A janela da Lei 14.300
O marco legal da geração distribuída deu regras. E um relógio. Ele corre até 2029.
A Lei 14.300/2022 tirou a geração distribuída da zona cinzenta e lhe deu um marco legal. Em troca da segurança jurídica, criou uma transição: os benefícios de compensação de créditos, antes plenos, passam a ser reduzidos gradualmente ao longo dos anos.
Na prática, existe uma escada descendente. Sistemas conectados sob as regras vigentes preservam condições mais favoráveis por um período; quem chega depois encontra uma equação pior.

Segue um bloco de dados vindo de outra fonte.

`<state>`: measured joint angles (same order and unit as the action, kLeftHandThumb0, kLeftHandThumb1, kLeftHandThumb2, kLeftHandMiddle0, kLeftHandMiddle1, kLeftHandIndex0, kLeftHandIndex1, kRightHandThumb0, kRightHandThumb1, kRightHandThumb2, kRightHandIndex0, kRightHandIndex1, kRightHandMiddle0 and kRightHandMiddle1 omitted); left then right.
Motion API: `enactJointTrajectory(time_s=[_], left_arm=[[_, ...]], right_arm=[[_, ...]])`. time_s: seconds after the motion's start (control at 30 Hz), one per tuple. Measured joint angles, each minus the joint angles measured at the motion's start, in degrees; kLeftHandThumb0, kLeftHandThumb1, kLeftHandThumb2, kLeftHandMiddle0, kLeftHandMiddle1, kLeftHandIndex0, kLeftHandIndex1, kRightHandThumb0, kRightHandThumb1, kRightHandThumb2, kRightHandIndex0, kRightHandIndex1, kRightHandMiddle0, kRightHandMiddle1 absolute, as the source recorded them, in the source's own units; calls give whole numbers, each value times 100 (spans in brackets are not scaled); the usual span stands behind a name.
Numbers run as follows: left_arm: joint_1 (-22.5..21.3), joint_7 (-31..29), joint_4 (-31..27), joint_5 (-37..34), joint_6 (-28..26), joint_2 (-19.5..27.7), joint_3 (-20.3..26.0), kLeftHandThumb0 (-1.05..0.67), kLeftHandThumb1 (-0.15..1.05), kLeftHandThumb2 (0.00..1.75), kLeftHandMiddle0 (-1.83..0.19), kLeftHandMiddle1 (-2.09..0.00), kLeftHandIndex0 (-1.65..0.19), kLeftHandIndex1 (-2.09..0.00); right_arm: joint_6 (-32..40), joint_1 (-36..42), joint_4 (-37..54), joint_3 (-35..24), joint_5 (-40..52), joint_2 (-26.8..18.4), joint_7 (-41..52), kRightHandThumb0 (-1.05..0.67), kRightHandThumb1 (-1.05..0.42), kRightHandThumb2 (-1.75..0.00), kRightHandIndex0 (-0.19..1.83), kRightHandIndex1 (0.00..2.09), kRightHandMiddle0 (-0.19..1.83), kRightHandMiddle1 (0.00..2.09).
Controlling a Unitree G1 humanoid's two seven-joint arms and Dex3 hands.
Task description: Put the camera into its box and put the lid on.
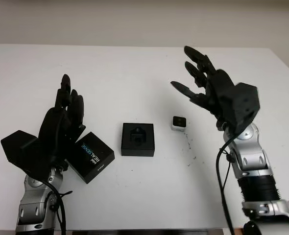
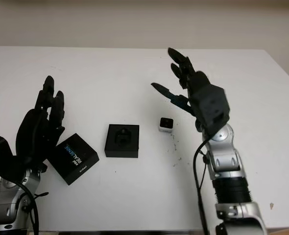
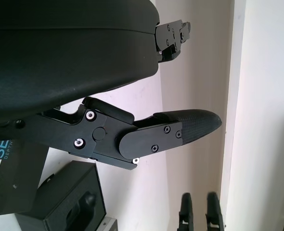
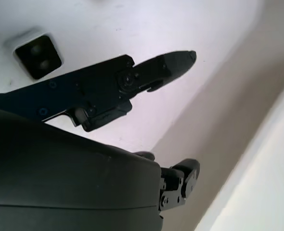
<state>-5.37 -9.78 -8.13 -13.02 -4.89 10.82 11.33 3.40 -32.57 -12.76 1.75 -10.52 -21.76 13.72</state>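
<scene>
White tabletop (image 1: 134,68) carries the small white camera (image 1: 179,123) just right of the open black box (image 1: 137,139), near and slightly left of the raised right robot hand (image 1: 203,81), open and nearer than the open left robot hand (image 1: 66,115) over the lid (image 1: 89,156).

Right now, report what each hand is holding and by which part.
Nothing is held. The left hand is open above the lid; the right hand is open beyond the camera, which sits on the table beside the box.
</scene>
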Motion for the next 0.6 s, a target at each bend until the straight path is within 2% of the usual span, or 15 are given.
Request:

O direito de compensar não desaparece. Mas encolhe.
Cada ano de espera é um degrau a menos. A janela da Lei 14.300 não se fecha de uma vez, ela se estreita em silêncio.
Para o incorporador, a leitura é fria: o valor presente de um ativo de GD é maior quanto antes ele for energizado sob as regras de hoje. Não é urgência de vendedor; é matemática de quem estrutura capital para durar.
Vale lembrar de onde viemos. Entre 2012 e 2022, a geração distribuída brasileira cresceu inteira sobre uma resolução da ANEEL, revogável a qualquer momento. A Lei 14.300 encerrou essa fragilidade: deu ao setor um contrato social com força de lei, e ao investidor, a segurança jurídica que resolução nenhuma oferece.
O mecanismo central da transição é o custo do fio: quem se conecta mais cedo paga uma fração menor pelo uso da rede de distribuição, e essa condição acompanha o sistema pelos anos seguintes. Não é retórica comercial; é o texto da lei operando a favor de quem decide antes.
Para o investidor, a leitura é a de um ativo intangível com prazo de validade: a janela regulatória em si tem valor presente, e ele decresce a cada ano que passa. Tratamos essa matemática com a mesma seriedade com que tratamos a engenharia.